Within the time period designated by the Magistrate, petitioner filed objections to the Magistrate's report. Petitioner argued that he had presented the state court with an opportunity to pass upon the alleged violation of his constitutional rights; in support of this contention he submitted a copy of his Application for Leave to Appeal to the New York State Court of Appeals. In the Application, petitioner requested that the Court of Appeals consider "whether it is a denial of due process of law under the Constitution of this State, and that of the Constitution of the United States for a trial court [to leave] him with no manner of challenging the accuracy or authenticity of the information relied upon [in resentencing petitioner on his guilty plea]." (Exh. to Petitioner's objections at 5). The Application was not considered by the Magistrate *3 in making his recommendation to the Court.[2]

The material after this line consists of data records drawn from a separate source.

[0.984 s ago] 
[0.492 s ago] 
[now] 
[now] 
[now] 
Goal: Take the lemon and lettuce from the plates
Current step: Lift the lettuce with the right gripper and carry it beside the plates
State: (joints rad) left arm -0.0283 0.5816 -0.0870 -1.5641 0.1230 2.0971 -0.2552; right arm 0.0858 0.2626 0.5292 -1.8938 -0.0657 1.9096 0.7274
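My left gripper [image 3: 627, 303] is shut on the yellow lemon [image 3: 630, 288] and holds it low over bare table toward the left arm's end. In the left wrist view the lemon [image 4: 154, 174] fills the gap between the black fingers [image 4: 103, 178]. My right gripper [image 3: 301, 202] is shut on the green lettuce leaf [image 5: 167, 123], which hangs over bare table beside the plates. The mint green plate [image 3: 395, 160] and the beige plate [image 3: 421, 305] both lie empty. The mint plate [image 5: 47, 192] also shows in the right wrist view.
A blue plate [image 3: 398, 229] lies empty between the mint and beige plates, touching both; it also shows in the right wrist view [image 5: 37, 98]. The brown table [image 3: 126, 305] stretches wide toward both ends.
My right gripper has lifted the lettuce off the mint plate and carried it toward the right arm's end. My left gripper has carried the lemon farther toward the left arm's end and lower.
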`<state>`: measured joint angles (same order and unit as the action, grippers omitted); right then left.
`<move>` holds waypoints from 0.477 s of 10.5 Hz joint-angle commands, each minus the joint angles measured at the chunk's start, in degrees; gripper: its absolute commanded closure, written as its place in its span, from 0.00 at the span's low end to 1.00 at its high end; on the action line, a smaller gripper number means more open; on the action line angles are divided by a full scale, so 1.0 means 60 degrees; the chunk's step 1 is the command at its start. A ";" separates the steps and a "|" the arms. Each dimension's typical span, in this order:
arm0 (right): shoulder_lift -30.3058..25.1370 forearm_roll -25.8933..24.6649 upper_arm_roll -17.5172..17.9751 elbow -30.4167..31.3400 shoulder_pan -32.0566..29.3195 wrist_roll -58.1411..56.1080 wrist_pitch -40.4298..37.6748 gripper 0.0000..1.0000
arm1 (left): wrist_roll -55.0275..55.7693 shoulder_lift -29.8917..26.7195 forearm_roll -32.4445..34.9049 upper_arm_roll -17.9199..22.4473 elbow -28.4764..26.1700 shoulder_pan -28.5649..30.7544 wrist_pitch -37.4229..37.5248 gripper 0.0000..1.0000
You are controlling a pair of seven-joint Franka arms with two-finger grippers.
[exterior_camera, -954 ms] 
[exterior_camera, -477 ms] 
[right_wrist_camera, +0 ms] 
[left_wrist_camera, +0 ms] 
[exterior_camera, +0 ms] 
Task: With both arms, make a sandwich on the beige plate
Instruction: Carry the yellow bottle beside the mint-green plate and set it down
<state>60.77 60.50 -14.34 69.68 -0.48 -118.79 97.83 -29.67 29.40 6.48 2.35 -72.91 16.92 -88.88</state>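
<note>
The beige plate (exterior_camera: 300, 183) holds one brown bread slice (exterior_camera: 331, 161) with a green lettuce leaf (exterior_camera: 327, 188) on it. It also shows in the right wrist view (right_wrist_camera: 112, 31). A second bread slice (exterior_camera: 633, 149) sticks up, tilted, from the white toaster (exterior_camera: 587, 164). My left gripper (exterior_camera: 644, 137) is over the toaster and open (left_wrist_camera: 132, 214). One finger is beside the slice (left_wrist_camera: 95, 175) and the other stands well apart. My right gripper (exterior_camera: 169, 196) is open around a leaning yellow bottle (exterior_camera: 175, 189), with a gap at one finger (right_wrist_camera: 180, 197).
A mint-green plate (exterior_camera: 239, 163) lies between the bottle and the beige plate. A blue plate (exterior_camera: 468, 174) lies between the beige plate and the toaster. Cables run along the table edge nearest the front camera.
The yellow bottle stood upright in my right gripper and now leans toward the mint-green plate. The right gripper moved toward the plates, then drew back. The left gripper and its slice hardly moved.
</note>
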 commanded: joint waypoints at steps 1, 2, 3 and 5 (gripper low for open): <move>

It is, however, on the basis of the Application that the Court must disagree with Magistrate Bernikow; petitioner has exhausted all state remedies since he has fairly presented to the state courts the constitutional question raised in this petition. Daye v. Attorney General of the State of New York, ("Daye II"), 696 F.2d 186 (2d Cir.1982). Nevertheless, for the reasons elaborated below, I conclude, as did the Magistrate, that the petition must be denied. The Court reaches the merits of the due process claim, but is precluded from considering the double jeopardy allegations.
On November 12, 1975, petitioner, acting pro se, in the presence of a legal advisor from the Legal Aid Society pled guilty in County Court, Westchester County, before Judge Theodore Dachenhausen, to the commission of 23 crimes, including robbery and related charges, contained in two indictments. The court promised, in exchange for petitioner's plea, to impose a sentence of 7½ to 15 years. The sentence was, however, specifically conditioned. If the information contained in the presentence report differed so substantially from the representations made to the court by petitioner during his plea bargaining conference that the Judge could not "in good conscience" carry out the promised sentence, then he would provide the petitioner with an opportunity to withdraw his guilty plea and go to trial without any prejudice arising from the guilty plea.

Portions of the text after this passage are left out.